### Problem to work on
Please print every line of the material below exactly.

○ ○ ○

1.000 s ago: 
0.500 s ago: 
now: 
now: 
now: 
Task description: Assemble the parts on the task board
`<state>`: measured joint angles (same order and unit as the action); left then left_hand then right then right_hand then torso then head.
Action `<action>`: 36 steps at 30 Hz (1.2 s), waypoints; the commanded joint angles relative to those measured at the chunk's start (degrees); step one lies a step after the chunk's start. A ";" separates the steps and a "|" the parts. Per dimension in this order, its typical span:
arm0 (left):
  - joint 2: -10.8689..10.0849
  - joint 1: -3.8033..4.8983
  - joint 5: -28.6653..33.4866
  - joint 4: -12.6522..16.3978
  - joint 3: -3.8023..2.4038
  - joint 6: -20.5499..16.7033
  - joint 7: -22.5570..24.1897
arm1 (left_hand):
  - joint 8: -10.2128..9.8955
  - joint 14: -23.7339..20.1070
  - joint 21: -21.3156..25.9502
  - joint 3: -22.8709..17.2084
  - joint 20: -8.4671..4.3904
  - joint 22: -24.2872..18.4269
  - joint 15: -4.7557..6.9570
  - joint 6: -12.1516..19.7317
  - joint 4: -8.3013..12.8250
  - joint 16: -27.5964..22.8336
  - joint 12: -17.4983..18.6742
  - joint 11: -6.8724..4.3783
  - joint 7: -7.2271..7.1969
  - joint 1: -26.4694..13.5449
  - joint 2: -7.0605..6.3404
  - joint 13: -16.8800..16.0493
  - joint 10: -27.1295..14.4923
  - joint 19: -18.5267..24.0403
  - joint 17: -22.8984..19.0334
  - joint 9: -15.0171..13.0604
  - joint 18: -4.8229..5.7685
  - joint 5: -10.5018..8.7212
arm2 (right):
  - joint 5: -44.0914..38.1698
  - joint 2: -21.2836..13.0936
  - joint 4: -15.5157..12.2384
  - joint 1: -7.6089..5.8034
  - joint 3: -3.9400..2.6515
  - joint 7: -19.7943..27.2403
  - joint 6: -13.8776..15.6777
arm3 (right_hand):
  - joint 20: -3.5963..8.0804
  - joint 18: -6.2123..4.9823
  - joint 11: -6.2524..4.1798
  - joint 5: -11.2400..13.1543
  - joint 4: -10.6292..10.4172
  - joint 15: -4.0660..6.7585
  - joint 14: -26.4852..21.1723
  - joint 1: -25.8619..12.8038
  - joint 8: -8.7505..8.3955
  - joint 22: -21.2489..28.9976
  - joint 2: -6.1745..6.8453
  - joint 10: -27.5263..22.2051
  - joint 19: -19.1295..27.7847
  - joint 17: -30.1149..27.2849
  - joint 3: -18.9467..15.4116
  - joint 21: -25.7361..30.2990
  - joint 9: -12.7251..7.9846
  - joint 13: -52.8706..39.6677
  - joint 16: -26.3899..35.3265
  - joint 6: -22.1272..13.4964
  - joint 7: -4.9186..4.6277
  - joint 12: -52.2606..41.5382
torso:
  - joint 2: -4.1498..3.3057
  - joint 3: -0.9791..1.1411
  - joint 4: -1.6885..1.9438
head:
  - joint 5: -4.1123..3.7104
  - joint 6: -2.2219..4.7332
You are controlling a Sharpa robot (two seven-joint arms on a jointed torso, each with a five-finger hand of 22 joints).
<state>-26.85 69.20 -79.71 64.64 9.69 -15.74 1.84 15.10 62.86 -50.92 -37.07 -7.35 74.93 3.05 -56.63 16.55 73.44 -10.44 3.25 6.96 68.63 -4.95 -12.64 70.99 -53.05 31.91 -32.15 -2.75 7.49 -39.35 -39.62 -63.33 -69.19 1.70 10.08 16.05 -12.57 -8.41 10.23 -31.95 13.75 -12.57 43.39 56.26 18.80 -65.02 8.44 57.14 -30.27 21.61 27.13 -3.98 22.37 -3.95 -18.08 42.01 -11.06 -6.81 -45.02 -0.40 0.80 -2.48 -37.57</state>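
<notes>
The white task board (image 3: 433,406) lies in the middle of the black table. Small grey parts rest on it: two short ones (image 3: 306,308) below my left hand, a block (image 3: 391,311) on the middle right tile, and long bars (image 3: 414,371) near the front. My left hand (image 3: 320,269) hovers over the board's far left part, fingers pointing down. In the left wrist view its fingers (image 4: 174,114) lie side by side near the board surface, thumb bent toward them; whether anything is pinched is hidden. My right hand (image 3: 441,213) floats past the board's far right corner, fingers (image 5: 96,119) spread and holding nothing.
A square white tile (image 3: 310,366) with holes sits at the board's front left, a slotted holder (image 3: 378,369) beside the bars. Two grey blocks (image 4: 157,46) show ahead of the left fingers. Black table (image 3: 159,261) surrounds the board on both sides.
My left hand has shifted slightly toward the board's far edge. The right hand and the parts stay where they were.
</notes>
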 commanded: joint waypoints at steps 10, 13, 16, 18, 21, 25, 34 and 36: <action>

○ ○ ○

### Written solution
1.000 s ago: 
0.500 s ago: 
now: 
now: 
now: 
Task description: Assemble the parts on the task board
`<state>`: measured joint angles (same order and unit as the action); left then left_hand then right then right_hand then torso then head.
Action `<action>`: 36 steps at 30 Hz (1.2 s), waypoints; the commanded joint angles relative to those measured at the chunk's start (degrees); step one lies a step after the chunk's start. A ";" separates the steps and a "|" the parts. Per dimension in this order, its typical span:
arm0 (left):
  - joint 2: -10.8689..10.0849
  - joint 1: -3.8033..4.8983
  - joint 5: -28.6653..33.4866
  - joint 4: -12.6522..16.3978
  - joint 3: -3.8023..2.4038
  - joint 6: -20.5499..16.7033
  - joint 7: -22.5570..24.1897
arm1 (left_hand):
  - joint 8: -10.2128..9.8955
  - joint 14: -23.7339..20.1070
  - joint 21: -21.3156..25.9502
  - joint 3: -22.8709..17.2084
  - joint 20: -8.4671..4.3904
  - joint 22: -24.2872..18.4269
  - joint 15: -4.7557..6.9570
  - joint 6: -12.1516..19.7317
  - joint 4: -8.3013..12.8250
  - joint 16: -27.5964..22.8336
  - joint 12: -17.4983..18.6742
  - joint 11: -6.8724..4.3783
  - joint 7: -7.2271..7.1969
  - joint 1: -26.4694..13.5449
  - joint 2: -7.0605..6.3404
  - joint 13: -16.8800..16.0493
  - joint 10: -27.1295..14.4923
  - joint 19: -18.5267..24.0403
  - joint 17: -22.8984..19.0334
  - joint 9: -15.0171..13.0604
  - joint 18: -4.8229..5.7685
  - joint 5: -10.5018..8.7212
arm2 (right):
  - joint 5: -44.0914..38.1698
  - joint 2: -21.2836..13.0936
  - joint 4: -15.5157..12.2384
  - joint 1: -7.6089..5.8034
  - joint 3: -3.9400..2.6515
  - joint 7: -19.7943..27.2403
  - joint 6: -13.8776..15.6777
arm3 (right_hand):
  - joint 20: -3.5963..8.0804
  - joint 18: -6.2123..4.9823
  - joint 11: -6.2524..4.1798
  - joint 5: -11.2400..13.1543
  - joint 4: -10.6292..10.4172
  - joint 15: -4.0660..6.7585
  - joint 14: -26.4852..21.1723
  - joint 1: -25.8619..12.8038
  - joint 8: -8.7505..8.3955
  - joint 22: -21.2489..28.9976
  - joint 2: -6.1745..6.8453
  - joint 10: -27.5263..22.2051
  - joint 19: -19.1295..27.7847
  - joint 17: -30.1149..27.2849
  - joint 3: -18.9467..15.4116
  - joint 21: -25.7361..30.2990
  - joint 9: -12.7251..7.9846
  - joint 13: -52.8706..39.6677
  - joint 16: -26.3899..35.3265
  - joint 6: -22.1272..13.4964
  - joint 7: -4.9186..4.6277
  - joint 12: -52.2606..41.5382
torso:
  - joint 2: -4.1498..3.3057
  - joint 3: -0.9791..1.1411
  - joint 4: -1.6885..1.9438
head:
  - joint 5: -4.1123..3.7104
  - joint 6: -2.2219..4.7332
You are controlling a Sharpa robot (two seven-joint arms on a jointed torso, each with a five-finger hand of 22 joints).
<state>-26.85 69.20 -79.71 64.64 9.69 -15.74 1.84 15.10 62.86 -50.92 -37.07 -7.35 74.93 3.05 -56.63 16.55 73.44 -10.44 3.25 6.96 68.63 -4.95 -12.64 70.99 -53.05 31.91 -32.15 -2.75 7.49 -39.35 -39.62 -63.33 -69.19 1.70 10.08 16.05 -12.57 -8.41 10.23 -31.95 13.75 -12.57 43.39 56.26 18.80 -65.02 8.44 57.14 -30.27 21.61 27.13 -3.98 22.37 -3.95 -18.08 42.01 -11.06 -6.81 -45.02 -0.40 0.80 -2.48 -37.57</state>
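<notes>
The white task board (image 3: 433,406) lies in the middle of the black table. Small grey parts rest on it: two short ones (image 3: 306,308) below my left hand, a block (image 3: 391,311) on the middle right tile, and long bars (image 3: 414,371) near the front. My left hand (image 3: 320,269) hovers over the board's far left part, fingers pointing down. In the left wrist view its fingers (image 4: 174,114) lie side by side near the board surface, thumb bent toward them; whether anything is pinched is hidden. My right hand (image 3: 441,213) floats past the board's far right corner, fingers (image 5: 96,119) spread and holding nothing.
A square white tile (image 3: 310,366) with holes sits at the board's front left, a slotted holder (image 3: 378,369) beside the bars. Two grey blocks (image 4: 157,46) show ahead of the left fingers. Black table (image 3: 159,261) surrounds the board on both sides.
My left hand has shifted slightly toward the board's far edge. The right hand and the parts stay where they were.
</notes>
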 commanded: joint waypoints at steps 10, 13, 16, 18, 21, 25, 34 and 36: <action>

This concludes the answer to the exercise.